Biopharmaceuticals Personnel

 News Release - February 26, 2007

Artisan Pharma, Inc. Hires Senior Clinical and Regulatory Management

FRAMINGHAM, Mass.--(HSMN NewsFeed)--Artisan Pharma, Inc. today announced that it has completed hiring the senior management team of its clinical, regulatory and quality compliance group, with the addition of David Gelmont, M.D., as Chief Medical Officer, Robin Wallace, B.S.N., as Director of Clinical Operations and Nita U. Patel, Ph.D., as Senior Vice President, Regulatory Affairs and Quality Compliance. Artisan's business strategy is to in-license development-stage pharmaceutical and biopharmaceutical products for critical care and hospital-based markets.
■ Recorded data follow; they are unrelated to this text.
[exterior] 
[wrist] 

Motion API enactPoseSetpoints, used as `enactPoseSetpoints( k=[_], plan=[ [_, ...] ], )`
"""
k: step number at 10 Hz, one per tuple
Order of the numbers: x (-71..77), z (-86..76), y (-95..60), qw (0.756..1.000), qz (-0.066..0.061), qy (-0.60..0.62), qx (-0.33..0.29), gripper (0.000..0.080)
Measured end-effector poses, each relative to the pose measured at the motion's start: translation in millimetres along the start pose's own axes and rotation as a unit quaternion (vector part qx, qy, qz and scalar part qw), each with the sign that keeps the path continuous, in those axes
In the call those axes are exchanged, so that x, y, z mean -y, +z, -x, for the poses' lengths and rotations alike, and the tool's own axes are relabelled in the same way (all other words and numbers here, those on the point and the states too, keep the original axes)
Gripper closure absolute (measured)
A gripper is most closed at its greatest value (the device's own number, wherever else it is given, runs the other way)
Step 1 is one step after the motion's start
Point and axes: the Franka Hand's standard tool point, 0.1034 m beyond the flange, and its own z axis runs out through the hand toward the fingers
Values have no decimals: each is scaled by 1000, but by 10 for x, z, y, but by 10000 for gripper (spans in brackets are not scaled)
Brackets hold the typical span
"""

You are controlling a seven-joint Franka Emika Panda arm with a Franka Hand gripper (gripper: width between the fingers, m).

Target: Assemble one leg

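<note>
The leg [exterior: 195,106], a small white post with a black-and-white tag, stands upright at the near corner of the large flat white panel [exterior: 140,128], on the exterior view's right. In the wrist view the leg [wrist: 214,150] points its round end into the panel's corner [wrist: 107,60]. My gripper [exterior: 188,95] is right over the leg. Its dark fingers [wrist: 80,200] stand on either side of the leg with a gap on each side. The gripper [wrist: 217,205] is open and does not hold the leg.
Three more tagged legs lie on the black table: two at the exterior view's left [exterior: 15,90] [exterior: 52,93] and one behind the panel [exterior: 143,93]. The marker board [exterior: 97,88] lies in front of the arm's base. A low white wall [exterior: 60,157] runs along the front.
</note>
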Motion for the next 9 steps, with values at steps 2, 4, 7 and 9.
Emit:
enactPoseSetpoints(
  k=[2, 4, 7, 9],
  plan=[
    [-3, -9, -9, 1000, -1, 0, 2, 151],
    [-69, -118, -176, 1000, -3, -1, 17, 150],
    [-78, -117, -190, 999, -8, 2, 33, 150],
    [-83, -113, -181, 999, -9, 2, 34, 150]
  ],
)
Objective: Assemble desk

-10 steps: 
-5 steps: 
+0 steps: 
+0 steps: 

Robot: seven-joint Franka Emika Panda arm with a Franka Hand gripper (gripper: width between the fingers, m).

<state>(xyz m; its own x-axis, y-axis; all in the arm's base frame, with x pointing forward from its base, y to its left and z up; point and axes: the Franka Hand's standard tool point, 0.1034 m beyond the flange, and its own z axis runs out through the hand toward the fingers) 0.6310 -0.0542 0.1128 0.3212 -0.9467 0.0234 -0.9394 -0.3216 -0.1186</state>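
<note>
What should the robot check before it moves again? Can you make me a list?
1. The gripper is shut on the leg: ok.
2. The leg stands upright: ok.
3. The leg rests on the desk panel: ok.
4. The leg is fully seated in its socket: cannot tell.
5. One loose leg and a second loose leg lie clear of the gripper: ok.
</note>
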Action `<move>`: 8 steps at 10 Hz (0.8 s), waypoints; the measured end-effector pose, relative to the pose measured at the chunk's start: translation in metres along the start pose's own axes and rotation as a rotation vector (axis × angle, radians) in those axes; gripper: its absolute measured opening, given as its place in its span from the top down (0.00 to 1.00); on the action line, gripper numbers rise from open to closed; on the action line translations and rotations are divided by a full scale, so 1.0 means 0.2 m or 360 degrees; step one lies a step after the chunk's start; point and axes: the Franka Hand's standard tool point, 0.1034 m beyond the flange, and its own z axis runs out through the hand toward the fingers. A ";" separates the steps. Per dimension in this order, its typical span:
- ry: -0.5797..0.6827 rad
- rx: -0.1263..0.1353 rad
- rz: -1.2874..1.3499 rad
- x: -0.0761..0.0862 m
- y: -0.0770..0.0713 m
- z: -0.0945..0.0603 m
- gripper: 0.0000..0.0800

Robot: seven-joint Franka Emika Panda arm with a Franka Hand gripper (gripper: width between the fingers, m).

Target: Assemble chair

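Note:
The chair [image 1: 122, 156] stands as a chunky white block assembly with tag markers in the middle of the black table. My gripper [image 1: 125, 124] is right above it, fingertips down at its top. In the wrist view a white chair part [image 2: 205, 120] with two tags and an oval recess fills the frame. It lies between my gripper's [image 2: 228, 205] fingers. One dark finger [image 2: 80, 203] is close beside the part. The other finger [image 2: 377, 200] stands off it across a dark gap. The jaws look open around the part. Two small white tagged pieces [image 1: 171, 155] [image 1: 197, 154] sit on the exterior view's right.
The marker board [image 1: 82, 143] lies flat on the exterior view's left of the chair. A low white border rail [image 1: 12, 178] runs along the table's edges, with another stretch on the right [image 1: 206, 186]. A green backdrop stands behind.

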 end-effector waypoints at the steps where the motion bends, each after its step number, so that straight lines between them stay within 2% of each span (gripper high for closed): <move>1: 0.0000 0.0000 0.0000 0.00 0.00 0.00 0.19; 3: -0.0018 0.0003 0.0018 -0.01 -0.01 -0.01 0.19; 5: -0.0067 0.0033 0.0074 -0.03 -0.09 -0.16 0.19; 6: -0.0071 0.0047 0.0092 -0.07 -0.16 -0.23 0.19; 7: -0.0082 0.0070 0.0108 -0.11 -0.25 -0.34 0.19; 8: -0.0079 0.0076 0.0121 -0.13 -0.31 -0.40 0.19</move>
Commenting on the hires, Jeffrey D. Wager, M.D., President and CEO of Artisan, said, "The additions of David, Nita and Robin complete one of the most important tasks in building Artisan: the creation of the core clinical, regulatory and quality compliance group that will drive the development of ART 123, a promising new self-regulating treatment for disseminated intravascular coagulation (DIC) in sepsis that is awaiting approval in Japan, and eventually of other products that we plan to acquire. Their combined expertise in critical care, clinical trial management, regulatory affairs and quality compliance is exceptionally well targeted to our needs as we now gear up to launch our Phase 2b trial in DIC in sepsis. The ability of Artisan to attract such a seasoned and highly qualified team is testimony to the attractiveness of ART 123's potential, the quality of our investors and the strength of our alliance with Asahi Kasei Pharma Corporation."

Dr. Gelmont headed the critical care and pulmonary therapeutic area in the clinical R&D organization at Baxter Healthcare prior to joining Artisan. He has also been in charge of critical care services at the Department of Medicine at the University of Southern California (USC); Director of the medical intensive care unit at Cornell Medical College; and Medical Director of the intensive care unit at a USC affiliate hospital, where he acted as a Principal Investigator in multiple industry-sponsored trials in sepsis and other critical care studies.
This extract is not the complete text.